18. One Fine Day

15 2 0
                                    

Terperangkap dalam kebosanan serta rutinitas yang memuakkan setiap hari, setelah Arsenio mengeluh bahwa ia belum menonton film lagi setelah ia dirawat di rumah sakit, kini, di depan matanya, Dio sibuk menyiapkan proyektor mini serta sebuah laptop untuk mereka menonton film bersama-sama. Ia dibantu Feira yang kini sedang meluruskan kabel-kabel kusut sebab proyektor itu sudah lama hanya diam di kotaknya karena jarang dipakai.

Katanya, frasa-frasa cinta sudah tidak lagi dibutuhkan bagi mereka yang keterikatannya sudah lebih kuat dari akar pohon yang sudah berumur seratus tahun. Rasa sayang banyak ditunjukkan melalui tindakan-tindakan yang membuat hati kian membesar. Ini jelas bukan pertama kalinya bagi Arsenio.

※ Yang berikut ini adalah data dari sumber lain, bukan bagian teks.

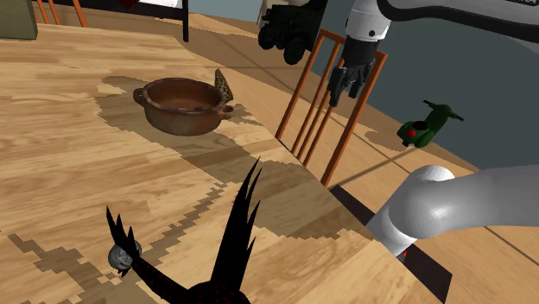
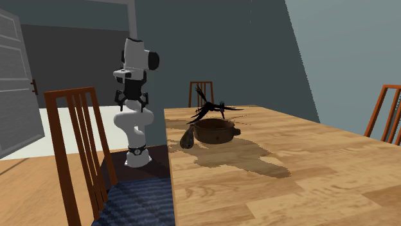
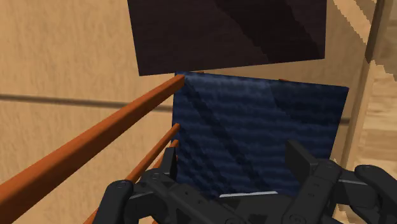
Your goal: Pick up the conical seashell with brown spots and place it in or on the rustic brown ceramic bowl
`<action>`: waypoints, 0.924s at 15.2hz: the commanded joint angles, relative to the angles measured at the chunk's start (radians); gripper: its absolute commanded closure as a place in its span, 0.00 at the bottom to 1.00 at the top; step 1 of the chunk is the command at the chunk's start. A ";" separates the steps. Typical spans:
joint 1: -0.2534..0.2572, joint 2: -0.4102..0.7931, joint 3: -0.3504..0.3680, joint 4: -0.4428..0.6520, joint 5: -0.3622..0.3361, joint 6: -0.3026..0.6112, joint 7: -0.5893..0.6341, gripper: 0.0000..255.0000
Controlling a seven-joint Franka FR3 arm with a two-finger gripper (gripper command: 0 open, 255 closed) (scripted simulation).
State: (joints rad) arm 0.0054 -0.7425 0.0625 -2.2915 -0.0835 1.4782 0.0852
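Fingers: spread apart, pinching nothing, hanging over a chair's blue seat.
Seashell: on the counter, well apart from the fingers and lower, on the side of the brown bowl nearer them. Touching or just beside it, I could not tell.
Handling: probably light, rigid, smooth and somewhat brittle. The taper might slip from a pinch, so take it across the wide middle.
Hidden: the bowl covered the seashell's lower part in the shoulder view; its spots barely showed.
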 commanded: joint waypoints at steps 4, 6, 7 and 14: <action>0.012 0.066 0.025 0.008 0.032 0.084 0.035 0.00; 0.020 0.114 0.043 0.020 0.050 0.138 0.056 0.00; 0.024 0.138 0.051 0.027 0.058 0.165 0.067 0.00; 0.045 0.324 0.111 0.112 0.097 0.334 0.136 0.00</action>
State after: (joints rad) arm 0.0478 -0.4510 0.1632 -2.1968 0.0089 1.7855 0.2095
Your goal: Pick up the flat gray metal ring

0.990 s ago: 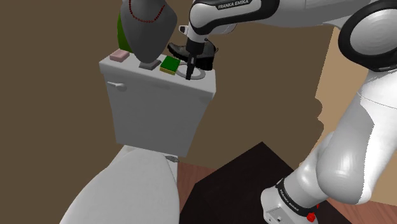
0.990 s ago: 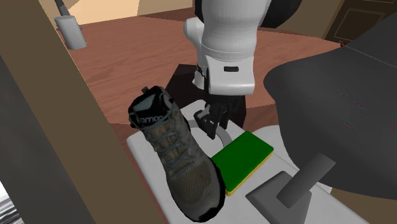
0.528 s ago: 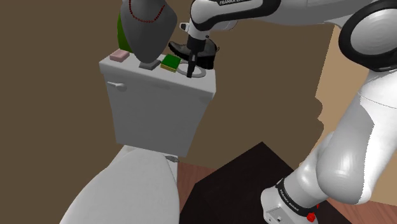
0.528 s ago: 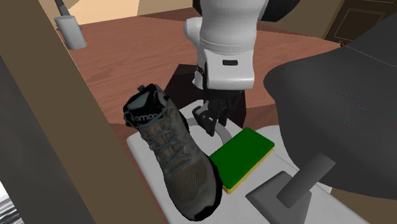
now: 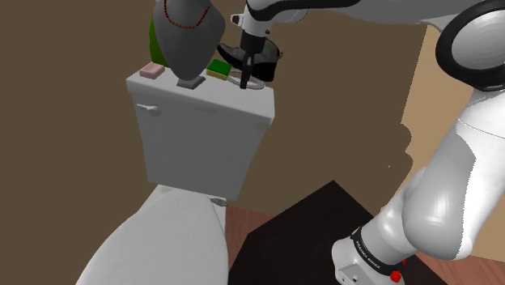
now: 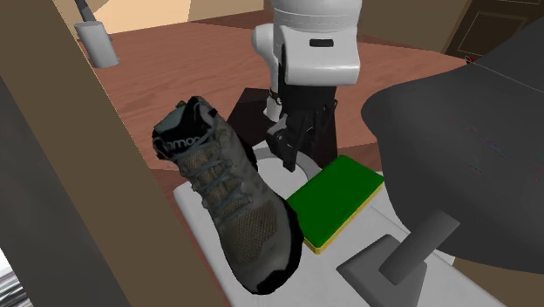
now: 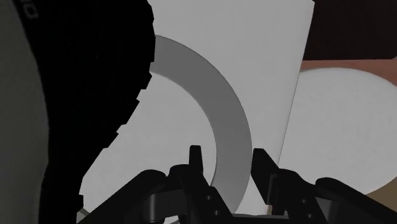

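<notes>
- The gripper (image 7: pixel 229 156) is right on top of the flat gray ring (image 7: pixel 226 118). Its two black fingers are spread and straddle one stretch of the band, one finger on the inside edge and one on the outside. I don't see either finger touching it, so nothing is pinched.
- The ring is lying flat on the white toilet tank lid (image 5: pixel 174 91), near the lid's corner. From the fingers the band arcs away and disappears under the dark hiking boot (image 6: pixel 231 205).
- In the second exterior view, the boot is at about 8 o'clock from the gripper (image 6: pixel 289 153). A green block with a yellow base (image 6: pixel 336 202) is at about 4 o'clock, so it's pretty cramped.
- In the shoulder view, the gripper (image 5: pixel 245 74) comes down almost vertical. A gray bust with a red necklace (image 5: pixel 184 36) is at 9 o'clock, and a pink bar (image 5: pixel 151 71) is further out the same way.
- The band runs lengthwise through the gap, so I'd guess closing would squeeze it across its width.
- It's thin and flat, so my worry is the fingers skating over it. The boot is crowding that side too.
</notes>
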`<state>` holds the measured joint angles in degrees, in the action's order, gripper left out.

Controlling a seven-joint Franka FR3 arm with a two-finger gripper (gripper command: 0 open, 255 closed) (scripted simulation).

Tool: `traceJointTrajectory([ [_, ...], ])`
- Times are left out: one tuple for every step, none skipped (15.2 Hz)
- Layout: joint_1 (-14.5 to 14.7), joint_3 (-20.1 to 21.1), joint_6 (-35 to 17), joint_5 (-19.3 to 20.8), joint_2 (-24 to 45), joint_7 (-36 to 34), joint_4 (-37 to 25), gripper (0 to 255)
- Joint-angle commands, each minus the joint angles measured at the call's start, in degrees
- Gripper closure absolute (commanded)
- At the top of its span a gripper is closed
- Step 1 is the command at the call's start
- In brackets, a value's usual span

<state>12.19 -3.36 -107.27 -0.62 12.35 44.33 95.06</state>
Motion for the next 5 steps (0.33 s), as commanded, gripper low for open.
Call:
traceJointTrajectory([
  [0.02,0.00,1.46,0.04,-0.28,-0.03,-1.36,255],
  [0.01,0.00,2.21,0.04,-0.34,-0.03,-2.05,255],
  [0.01,-0.01,2.97,0.05,-0.38,-0.03,-2.76,255],
  [0.01,-0.01,3.08,0.05,-0.40,-0.03,-2.86,255],
  [0.01,-0.01,3.08,0.05,-0.39,-0.03,-2.87,255],
])
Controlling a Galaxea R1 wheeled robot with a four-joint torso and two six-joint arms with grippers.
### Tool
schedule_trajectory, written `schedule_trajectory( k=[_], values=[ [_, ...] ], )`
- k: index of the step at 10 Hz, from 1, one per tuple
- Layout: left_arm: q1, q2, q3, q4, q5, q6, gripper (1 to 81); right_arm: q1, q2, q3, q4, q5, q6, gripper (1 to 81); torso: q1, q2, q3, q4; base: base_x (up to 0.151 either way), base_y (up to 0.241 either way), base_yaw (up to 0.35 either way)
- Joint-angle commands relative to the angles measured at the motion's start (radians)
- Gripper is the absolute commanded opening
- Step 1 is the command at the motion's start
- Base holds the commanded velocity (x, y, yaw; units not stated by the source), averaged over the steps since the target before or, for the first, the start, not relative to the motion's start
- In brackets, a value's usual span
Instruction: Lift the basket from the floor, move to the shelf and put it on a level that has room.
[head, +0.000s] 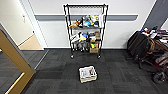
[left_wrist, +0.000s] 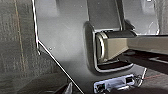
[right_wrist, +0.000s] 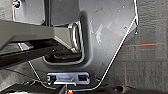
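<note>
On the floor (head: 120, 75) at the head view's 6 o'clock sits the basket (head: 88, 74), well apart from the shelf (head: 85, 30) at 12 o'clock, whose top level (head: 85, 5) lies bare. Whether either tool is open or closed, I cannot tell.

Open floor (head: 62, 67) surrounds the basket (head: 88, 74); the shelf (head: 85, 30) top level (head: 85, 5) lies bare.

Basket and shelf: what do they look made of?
Basket: looks woven wicker, beige with darker strands, pale cloth-like lining inside; matte. Shelf: thin black posts and grid tiers, likely painted or coated metal wire; the finish can't be told.
</note>
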Motion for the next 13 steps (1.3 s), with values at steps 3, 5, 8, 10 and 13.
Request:
schedule_trajectory(
  k=[3,5,8,10,13],
  values=[
    [-0.007,-0.002,0.001,0.01,0.07,0.006,81.1,0.002,-0.001,-0.001,-0.003,-0.063,0.0,81.1,0.0,0.0,0.0,0.0,0.131,0.0,0.0],
    [-0.005,-0.005,0.001,0.009,0.07,0.006,81.1,0.002,0.0,-0.001,-0.003,-0.063,0.0,81.1,0.0,0.0,0.0,0.0,0.132,0.0,0.0],
    [-0.007,-0.007,0.001,0.0,0.07,0.005,81.1,0.005,0.002,-0.003,-0.003,-0.075,0.0,81.1,-0.001,0.0,0.0,0.0,0.132,0.0,0.0],
    [-0.007,-0.011,0.001,-0.004,0.072,0.005,81.1,0.005,0.004,-0.009,-0.003,-0.074,0.001,81.1,0.0,0.001,0.0,0.0,0.132,0.0,0.0],
    [-0.005,-0.011,0.001,-0.005,0.078,0.005,81.1,0.007,0.005,-0.009,-0.005,-0.066,0.001,81.1,0.0,0.0,0.0,0.0,0.132,0.0,0.0]
  ],
)
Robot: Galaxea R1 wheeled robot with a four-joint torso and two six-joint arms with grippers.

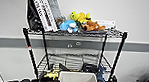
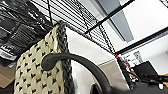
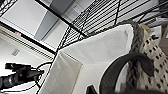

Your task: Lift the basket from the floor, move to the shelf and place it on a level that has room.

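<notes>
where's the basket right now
In the head view the basket sits bottom centre, right in front of the shelf, near its second wire tier.

The shelf (image 1: 76, 34) is set against the wall (image 1: 137, 17), directly ahead. On its topmost tier, books (image 1: 43, 13) are leaned at the left end, with soft toys (image 1: 81, 23) laid to their right and a flat box (image 1: 106, 23) placed behind the toys at the right end. The level (image 1: 71, 61) below is found under that tier, between the posts. The basket (image 1: 77, 80) is positioned in front of the shelf, centred between the front posts, at the height of the level's front edge.
</notes>
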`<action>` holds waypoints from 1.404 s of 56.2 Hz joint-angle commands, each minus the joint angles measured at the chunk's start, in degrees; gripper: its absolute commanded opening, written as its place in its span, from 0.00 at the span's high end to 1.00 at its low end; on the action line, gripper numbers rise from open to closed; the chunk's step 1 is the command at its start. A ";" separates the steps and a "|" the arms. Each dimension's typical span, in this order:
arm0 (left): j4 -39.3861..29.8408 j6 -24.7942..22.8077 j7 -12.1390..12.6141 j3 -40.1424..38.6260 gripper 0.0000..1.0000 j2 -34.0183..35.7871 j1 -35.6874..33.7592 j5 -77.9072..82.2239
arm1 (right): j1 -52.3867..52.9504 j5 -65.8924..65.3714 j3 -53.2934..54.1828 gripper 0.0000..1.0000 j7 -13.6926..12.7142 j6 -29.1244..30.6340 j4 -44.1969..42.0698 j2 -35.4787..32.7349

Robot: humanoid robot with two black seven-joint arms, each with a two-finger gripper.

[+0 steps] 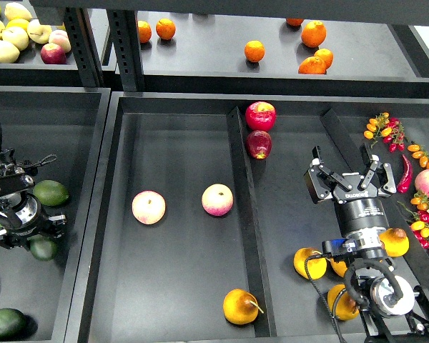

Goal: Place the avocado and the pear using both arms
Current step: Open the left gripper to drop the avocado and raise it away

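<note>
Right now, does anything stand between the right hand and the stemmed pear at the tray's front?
Yes. The black divider runs between them: the pear lies just left of it, and the open right hand is over the right compartment.

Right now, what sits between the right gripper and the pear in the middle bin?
Head view: only the black divider rail between right gripper and pear; otherwise bare bin floor.

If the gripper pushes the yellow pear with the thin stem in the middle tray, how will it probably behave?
The pear looks roundish and lies free on the flat tray floor, so it would probably roll. Its skin seems smooth, perhaps slippery for fingers. The thin stem looks fragile.
</note>
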 commanded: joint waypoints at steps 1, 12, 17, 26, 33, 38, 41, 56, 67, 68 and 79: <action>0.04 0.00 0.00 -0.17 0.17 -0.01 -0.08 0.03 | 0.00 0.00 0.01 0.00 -0.01 -0.09 -0.09 0.00; 0.12 0.00 0.00 -3.85 0.02 0.51 -0.61 -0.06 | 0.00 0.00 0.01 0.00 -0.01 -0.09 -0.09 0.00; 0.21 0.00 0.00 -8.86 0.01 1.39 -1.05 -0.32 | 0.00 0.00 -0.08 0.00 -0.01 -0.09 -0.18 0.00; 1.00 0.00 0.00 -26.08 0.01 6.84 -2.19 -1.55 | 0.00 -0.09 -0.78 0.00 -0.09 -0.35 -0.27 0.00; 1.44 0.00 0.00 -37.86 0.01 7.98 -1.32 -6.47 | 0.00 0.00 -2.01 0.00 -0.18 -0.61 -0.27 0.00; 1.44 0.00 0.00 -41.73 0.01 9.74 -0.53 -10.86 | -0.18 0.00 -3.59 0.00 -0.18 -0.88 -0.27 0.00; 0.57 0.00 0.00 -44.27 0.01 11.49 0.78 -17.07 | -0.26 -0.09 -5.51 0.00 -0.27 -1.05 -0.36 0.00; -3.82 0.00 0.00 -64.83 0.01 12.73 16.15 -31.87 | -0.27 -0.09 -12.46 0.00 -2.11 -3.60 -0.62 0.00; -15.34 0.00 0.00 -90.85 0.01 10.98 34.53 -32.23 | 1.75 0.53 -20.20 0.00 -4.92 -4.13 -0.18 -9.91; -15.87 0.00 0.00 -92.18 0.01 10.71 35.33 -32.32 | 2.11 0.53 -20.64 0.00 -5.10 -4.13 -0.09 -10.63; -23.78 0.00 0.00 -108.88 0.01 4.38 48.34 -33.46 | 12.38 0.70 -30.13 0.00 -14.32 -3.95 0.08 -24.69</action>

Janji-janji sumbang tidak pernah sekalipun hadir di antara mereka, yang Arsenio yakini hal itu adalah kebahagiaan yang dikirim oleh Tuhan kepada dirinya melalui kakak satu-satunya itu. Bahwa hal-hal besar tak diperlukan hanya untuk mengucap syukur, Arsenio belakangan banyak menggumamkan rasa terima kasih yang besar di dalam hatinya tiap kali nama Dio menggema di otaknya.

"Okay, all set! Mau nonton film apa?" Dio menoleh kepada adiknya yang sedang terduduk di atas kasur dengan selimut yang menyelimuti setengah badannya, beserta sepiring semangka yang berada di pangkuannya.

"The Truman Show." Jawab Arsenio.

"Yang main orang Jawa?"

Feira terperangah tak percaya mendengar pertanyaan yang layak dibuang ke tong sampah itu. "Apa coba?!"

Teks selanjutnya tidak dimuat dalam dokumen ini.